Отец обычно поддерживал мои фантазийные игры и вносил в них свою лепту, но эта его не очаровала. Теплой весенней ночью, когда мы медленно обходили павильон по периметру, глядя на посеребренные луной лужайки, на рощи, охранявшие темноту, на черный пруд, в котором луна плыла, словно плот, он сказал мне, что нет такого понятия – удача. Веря в удачу, ты должен верить, что вселенная – колесо рулетки, и вместо того, чтобы давать нам то, что мы заслужили, она дает нам, что пожелает. Но вселенная – не вращающееся колесо случая, а произведение искусства, завершенное и вечное.

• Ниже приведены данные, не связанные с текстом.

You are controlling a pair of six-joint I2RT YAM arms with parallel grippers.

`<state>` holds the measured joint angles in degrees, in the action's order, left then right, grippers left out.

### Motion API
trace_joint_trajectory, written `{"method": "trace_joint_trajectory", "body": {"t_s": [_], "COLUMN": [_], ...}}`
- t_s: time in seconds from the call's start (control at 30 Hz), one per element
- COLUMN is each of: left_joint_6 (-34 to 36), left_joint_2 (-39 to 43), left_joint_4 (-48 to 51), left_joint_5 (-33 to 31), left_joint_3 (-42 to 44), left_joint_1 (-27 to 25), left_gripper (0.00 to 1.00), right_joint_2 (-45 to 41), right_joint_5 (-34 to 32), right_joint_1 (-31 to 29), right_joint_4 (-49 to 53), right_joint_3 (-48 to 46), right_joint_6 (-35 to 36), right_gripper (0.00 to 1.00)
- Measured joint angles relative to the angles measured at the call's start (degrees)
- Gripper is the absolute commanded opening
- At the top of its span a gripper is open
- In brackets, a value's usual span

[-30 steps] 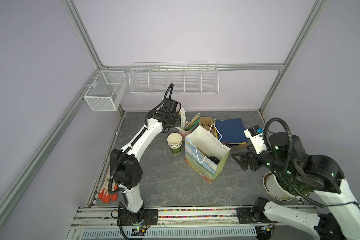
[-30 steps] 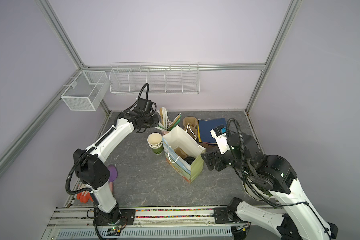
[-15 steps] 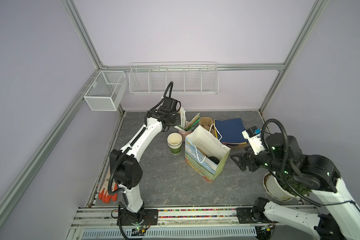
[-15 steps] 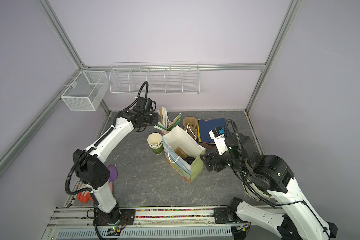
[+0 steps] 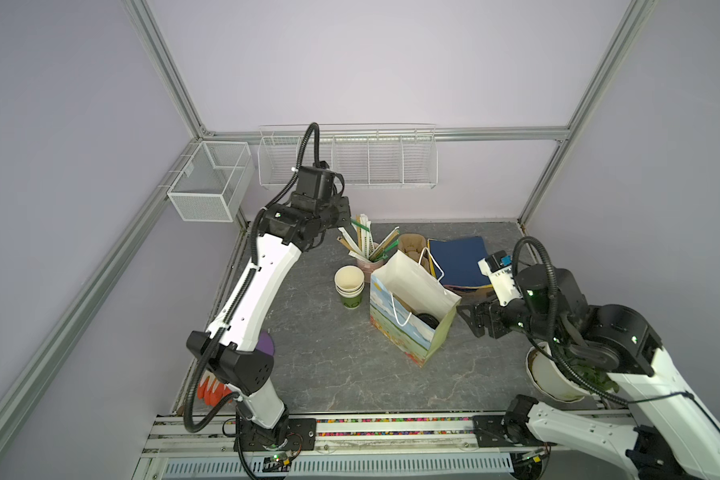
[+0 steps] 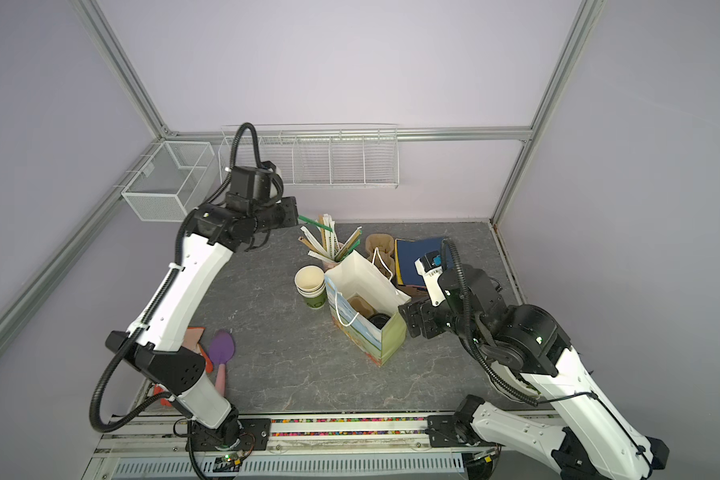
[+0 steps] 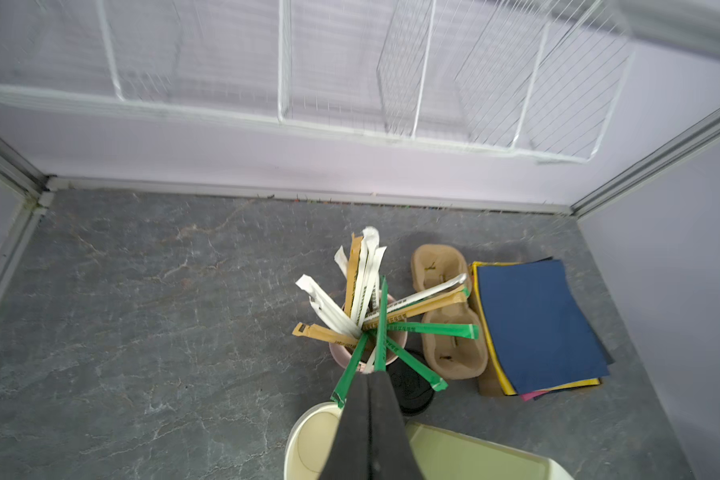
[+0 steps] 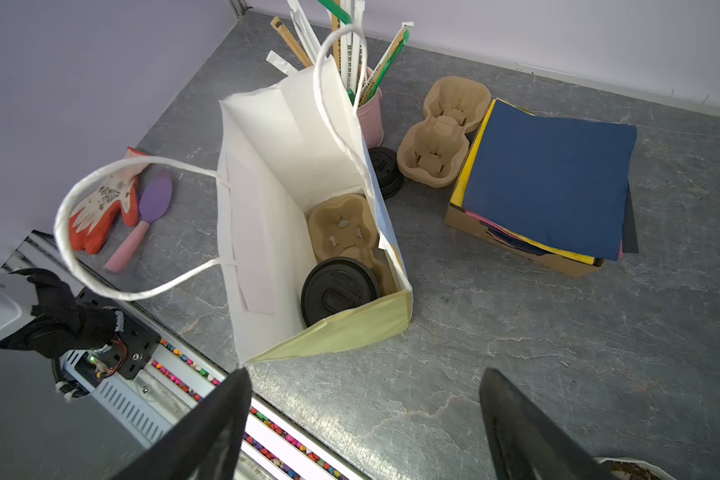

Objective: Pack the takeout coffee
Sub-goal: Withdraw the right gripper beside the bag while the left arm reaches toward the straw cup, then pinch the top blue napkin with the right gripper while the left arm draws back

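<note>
Takeout coffee [image 8: 339, 291]: stands inside the paper bag [image 8: 267, 166], seated in the pulp carrier [image 8: 341, 224] on the bag's floor; only its black lid shows.
Done: the cup itself looks packed.
Remaining: judging by the reach, a straw to add; the bag stands open with its handles loose.
Left gripper [image 7: 369, 380]: fingers pressed together at the fanned straws in the pink cup [image 8: 371, 120], apparently pinching a green-wrapped straw [image 7: 381, 316] (the contact itself hides behind the fingers).
Right gripper [image 8: 364, 376]: jaws spread wide, holding nothing, just beside the bag's short end.
Lid: matt black plastic, round, with a raised oval moulding.
Bag: thin stiff paper, white inside, printed landscape outside, twisted white cord handles.
Carrier: tan moulded fibre, rough, with rounded pockets.
Straws: slim paper sleeves in green, white and tan.
Table [image 5: 329, 365]: flat, grey, veined like stone.
</note>
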<state>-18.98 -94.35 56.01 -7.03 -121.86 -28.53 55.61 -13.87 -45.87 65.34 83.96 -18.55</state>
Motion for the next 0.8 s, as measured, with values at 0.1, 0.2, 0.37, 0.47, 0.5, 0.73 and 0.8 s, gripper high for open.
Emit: {"method": "trace_joint_trajectory", "body": {"t_s": [0.1, 0.2, 0.37, 0.47, 0.5, 0.73, 0.8], "left_joint_6": [0.3, 0.7, 0.5, -0.1, -0.3, -0.9, -1.0], "left_joint_2": [6.1, 10.0, 12.0, 11.0, 10.0, 2.8, 2.1], "left_joint_4": [3.1, 6.7, 11.2, 13.5, 14.2, 18.7, 19.8], "left_joint_5": [-1.7, -4.4, -9.7, -12.6, -13.1, -14.7, -14.4], "left_joint_3": [-5.0, -12.6, -20.7, -21.0, -20.8, -17.2, -16.1], "left_joint_1": [-3.1, -11.0, -25.4, -30.8, -32.0, -34.7, -34.8], "left_gripper": [0.0, 0.0, 0.0, 0.0, 0.0, 0.0, 0.0], "right_joint_2": [1.1, 2.1, 5.0, 7.8, 8.7, 16.7, 18.4], "right_joint_5": [-0.9, -0.6, 3.4, 7.2, 8.6, 15.8, 16.7], "right_joint_1": [1.9, 6.3, 17.4, 24.9, 27.1, 38.8, 39.4], "right_joint_4": [-1.0, -2.5, -5.4, -7.4, -8.3, -13.9, -15.1], "right_joint_3": [-0.2, -0.2, 0.0, 0.0, -0.2, -1.8, -2.4], "right_joint_6": [-0.6, -1.2, -3.1, -4.7, -5.3, -10.3, -11.2], "right_gripper": [0.88, 0.88, 0.89, 0.89, 0.88, 0.89, 0.88]}}
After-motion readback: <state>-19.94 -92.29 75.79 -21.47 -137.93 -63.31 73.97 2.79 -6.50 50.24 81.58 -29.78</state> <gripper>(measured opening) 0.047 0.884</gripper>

Живя во времени, сказал он, мы думаем, что прошлое приготовлено, подано и съедено, настоящее как раз достают из духовки, чтобы подать на стол, а будущее еще даже не начали готовить. Любой вдумчивый физик, сказал он, в совершенстве владеющий квантовой механикой, подтвердит, что все эти времена существуют одновременно, и я с этим полностью согласен. Если на то пошло, сказал отец, в первый момент существования вселенной все время – настоящее, все наши вчера, и сегодня, и завтра, все и всё в этом мире существовало в тот момент. Но что еще более удивительно, в тот первый момент, когда возникла вселенная, ее материя включала в себя все бесконечные пути движения и все формы, как невероятно ужасные, так и ослепительно прекрасные. Ничего не предопределено для нас, но при этом, пусть воля у нас и свободная, последствия любого нашего выбора известны заранее. Отец сказал, что нам дано ощущение движения времени только потому, что наш разум не способен сжиться с реальностью, где прошлое, настоящее и будущее существуют одновременно, и вся история уже существовала в первое мгновение возникновения вселенной.